Numerically speaking, the United States Geological Survey’s real time earthquake map didn’t provide any talking points in the week of 20-26 July 2017. The map, which shows (broadly speaking, and subject to a lot of caveats) earthquakes of all magnitudes in the US and its territories and those of at least magnitude 4 elsewhere, came up with numbers that were just about what we’d expect.
There was one earthquake of at least M6.0, 22 of at least M5.0 and 121 of at least M4.0 in the total of just under 1950 tremors shown on the map. And most of them were where we’d expect them to be, with the larger ones at the margins of the planet’s tectonic plates and the smaller ones picking out broader seismic zones.
Nevertheless, the larger earthquakes featured this week aren’t in places we would regularly see major tremors.
The Week’s Biggest Earthquake: M6.6, Aegean Sea
I’m always interested in earthquakes in the eastern Mediterranean and so probably feature them more often than someone else might. But it’s actually not that usual for the largest tremor of the week to be in this area, and this week’s M6.6, which killed two people, is the largest in the Aegean since 1914.
The tectonics of the Aegean are complicated.
To the south lies the subduction zone of the Hellenic Trench (compressional, north-south, with Africa converging on Eurasia).
To the north lies the dangerous North Anatolian Fault (lateral, broadly east-west, with the Anatolian Block sliding past Eurasia’s southern margin).
These two dominate but there are other faults and motions in play in this area, too, with the result that there’s a lot of movement, of different types and in different directions, around the Aegean Sea.
The USGS notes that the central part of the Aegean is subject to extensional movement and that it’s this that caused this week’s earthquake, which, it says, occurred: “as the result of normal faulting at a shallow crustal depth within Eurasia plate lithosphere. The focal mechanism solution indicates that the earthquake occurred on a moderately dipping fault striking either eastward or westward.”
The tremor was felt along much of Turkey’s Aegean coast and the Greek islands in the area, with the USGS summary indicating that around 40 million people may have felt the earthquake — including in major cities such as Athens and Izmir — although for only very few of these would the shaking have been strong.
M5.9 Tremor, Central Indian Ocean
Larger earthquakes tend to occur at subduction zones and it’s unusual for me to be talking about a mid-ocean ridge earthquake as the second-largest of the week. This week’s, an M5.9 on the mid-Indian Ocean Ridge, is large but not exceptionally so. The truth is that this kind of earthquake is a regular feature of the USGS but because they are so remote, and because most weeks see several larger earthquakes, these events tend to slip under the radar.

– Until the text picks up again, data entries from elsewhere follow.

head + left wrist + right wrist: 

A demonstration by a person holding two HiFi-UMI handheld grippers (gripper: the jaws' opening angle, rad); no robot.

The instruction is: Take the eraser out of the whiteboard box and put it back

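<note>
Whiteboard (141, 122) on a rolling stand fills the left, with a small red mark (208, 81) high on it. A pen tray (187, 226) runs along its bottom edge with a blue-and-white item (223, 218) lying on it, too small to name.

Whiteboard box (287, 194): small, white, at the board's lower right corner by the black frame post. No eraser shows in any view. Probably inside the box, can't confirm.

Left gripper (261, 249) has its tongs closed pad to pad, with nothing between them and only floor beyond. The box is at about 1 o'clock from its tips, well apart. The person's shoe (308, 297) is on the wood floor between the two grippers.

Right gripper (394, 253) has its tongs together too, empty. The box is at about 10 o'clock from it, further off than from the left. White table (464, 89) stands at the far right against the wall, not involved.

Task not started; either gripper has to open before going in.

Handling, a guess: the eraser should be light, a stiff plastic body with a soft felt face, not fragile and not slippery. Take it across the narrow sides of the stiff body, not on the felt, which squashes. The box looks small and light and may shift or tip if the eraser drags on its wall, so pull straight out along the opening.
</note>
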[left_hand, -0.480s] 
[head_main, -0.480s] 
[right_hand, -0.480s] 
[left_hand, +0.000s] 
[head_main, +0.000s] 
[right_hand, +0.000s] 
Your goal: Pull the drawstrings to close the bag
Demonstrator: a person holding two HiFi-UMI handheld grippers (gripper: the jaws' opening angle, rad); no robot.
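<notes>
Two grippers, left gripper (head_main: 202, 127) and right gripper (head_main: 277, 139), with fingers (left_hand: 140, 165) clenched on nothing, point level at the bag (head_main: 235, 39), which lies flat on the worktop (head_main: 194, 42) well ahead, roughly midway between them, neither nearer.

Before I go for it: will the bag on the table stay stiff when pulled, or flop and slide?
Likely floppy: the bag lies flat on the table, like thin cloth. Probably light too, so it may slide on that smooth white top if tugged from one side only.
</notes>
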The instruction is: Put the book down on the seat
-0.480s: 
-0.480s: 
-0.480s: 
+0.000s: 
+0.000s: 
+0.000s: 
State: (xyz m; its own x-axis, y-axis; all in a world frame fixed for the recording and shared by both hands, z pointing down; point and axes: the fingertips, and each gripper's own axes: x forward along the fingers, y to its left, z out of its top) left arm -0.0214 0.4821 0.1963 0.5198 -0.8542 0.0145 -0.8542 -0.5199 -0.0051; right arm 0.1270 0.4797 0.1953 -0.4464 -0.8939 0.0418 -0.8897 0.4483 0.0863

Mid ocean ridges are where the Earth’s tectonic plates are driven apart, fuelled by rising hot rock caused by convection within the planet. With that upwelling comes extensional movement and the oceans are separated by deep rift valleys where submarine volcanism occurs. As the rocks get pushed apart, they fracture and earthquakes occur — which is what has happened this week, deep below the surface, 400 km north east of Mauritius.
This isn’t the only earthquake of its type this week — there were others in the South Atlantic and South Pacific — but it’s the largest.
US Earthquakes: All Quiet
Sometimes I’m struck by how earthquake-free the US actually is, given its enormous size and the major fault zones which lie along its western and Alaskan boundaries. We talk a lot about these faults, and even minor earthquakes on them generate a lot of chatter — rightly, because even an earthquake of intermediate magnitude in, say, Los Angeles, has the potential to cause enormous human and economic damage.
But this week, the USGS map showed not a single earthquake in the US — including Alaska and Hawaii — of M4.0 or more. The largest, in Alaska, was just M3.8. And that’s something I find unusual.
Last Thoughts: What’s Unusual
So there was nothing unusual in the numbers this week, but what makes something stand out is context. Large earthquakes in the eastern Mediterranean aren’t unexpected but they aren’t (usually) very large — so we notice them when they are. Similarly, we tend to ignore the larger earthquakes at mid-ocean ridges, mainly because they’re so remote that they don’t affect humans and so aren’t considered worth discussing.
As for the US — yes, the absence of even an intermediate-sized earthquake for seven whole days may not be earth-shattering news, but I did raise an eyebrow.
In other words, what makes an event unusual isn’t the event itself, but its context.